DATA EXTRACT:
────
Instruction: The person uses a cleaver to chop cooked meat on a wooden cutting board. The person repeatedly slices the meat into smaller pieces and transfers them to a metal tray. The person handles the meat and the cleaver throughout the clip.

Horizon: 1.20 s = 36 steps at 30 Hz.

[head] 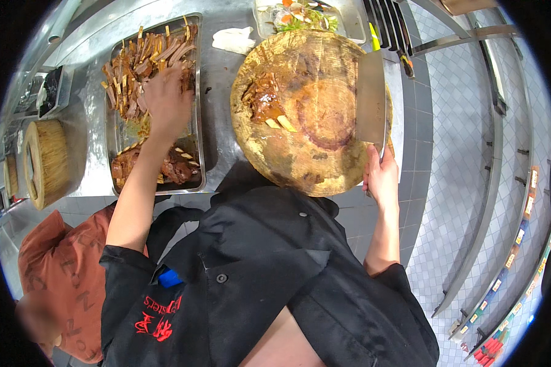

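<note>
My left hand [169, 98], somewhat blurred, is over the heap of cut ribs [131, 75] in a metal tray [201, 137]; whether its fingers hold a rib cannot be seen. Larger uncut rib pieces [177, 169] lie at the tray's near end, partly behind my forearm. With my right hand [381, 172] I grip a cleaver [371, 98], its broad blade resting along the right side of a round wooden chopping block [317, 169]. One glazed rib piece [265, 98] with two bone ends showing sits on the block's left part.
Beyond the block stand a tub of vegetable scraps [356, 32] and a knife rack [385, 23]. A white cloth [234, 40] lies between tray and block. Another wooden block [50, 160] is at the left. A person in an orange shirt [69, 275] is close at the lower left.
</note>
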Motion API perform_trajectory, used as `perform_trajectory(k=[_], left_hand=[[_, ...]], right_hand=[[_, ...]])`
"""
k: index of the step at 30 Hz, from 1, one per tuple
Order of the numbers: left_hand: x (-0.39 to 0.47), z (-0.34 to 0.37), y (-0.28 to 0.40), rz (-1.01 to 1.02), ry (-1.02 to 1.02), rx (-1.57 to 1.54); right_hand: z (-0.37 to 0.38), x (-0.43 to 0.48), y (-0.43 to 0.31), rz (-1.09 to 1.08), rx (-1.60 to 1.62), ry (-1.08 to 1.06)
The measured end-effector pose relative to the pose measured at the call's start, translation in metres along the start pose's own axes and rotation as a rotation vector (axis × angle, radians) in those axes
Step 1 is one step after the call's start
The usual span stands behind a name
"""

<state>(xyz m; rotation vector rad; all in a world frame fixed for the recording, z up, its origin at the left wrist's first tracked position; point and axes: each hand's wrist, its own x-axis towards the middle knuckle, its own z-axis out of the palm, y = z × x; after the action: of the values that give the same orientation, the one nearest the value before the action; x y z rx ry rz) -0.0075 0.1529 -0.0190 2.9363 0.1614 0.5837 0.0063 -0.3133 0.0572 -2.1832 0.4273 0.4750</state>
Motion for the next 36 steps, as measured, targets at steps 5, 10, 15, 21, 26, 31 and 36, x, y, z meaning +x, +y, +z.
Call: perform_trajectory(k=[5, 10, 15, 21, 26, 31, 36], left_hand=[[0.05, -0.017, 0.138, 0.753, -0.531, -0.443], [0.098, -0.017, 0.196, 0.817, -1.138, -0.072], [0.131, -0.014, 0.178, 0.83, -1.127, -0.19], [0.142, -0.012, 0.117, 0.385, -0.594, -0.615], [0.106, 0.004, 0.109, 0.183, -0.068, -0.688], [0.038, 0.011, 0.129, 0.344, 0.252, -0.578], [-0.001, 0.014, 0.142, 0.335, 0.286, -0.578]], right_hand=[[0.001, -0.003, -0.003, -0.019, -0.012, -0.003], [0.004, -0.007, -0.003, -0.027, 0.003, 0.026], [0.007, -0.009, 0.001, -0.04, 0.037, 0.056], [0.002, -0.008, 0.001, -0.036, 0.014, 0.05], [0.0, -0.005, -0.002, -0.04, 0.002, 0.037], [0.006, -0.006, 0.003, -0.152, -0.133, 0.097], [0.04, -0.032, -0.006, -0.143, 0.21, -0.112]])
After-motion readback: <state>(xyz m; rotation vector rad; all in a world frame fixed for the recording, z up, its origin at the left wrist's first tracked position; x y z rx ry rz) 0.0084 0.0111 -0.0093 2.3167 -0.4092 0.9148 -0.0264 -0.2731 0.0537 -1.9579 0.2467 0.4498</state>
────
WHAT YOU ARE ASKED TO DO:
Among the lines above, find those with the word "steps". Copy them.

PROBLEM SOLUTION:
Horizon: 1.20 s = 36 steps at 30 Hz.
Motion for the next 36 steps, as measured, targets at steps 5, 10, 15, 21, 26, 31 and 36, x, y, z meaning +x, +y, +z.

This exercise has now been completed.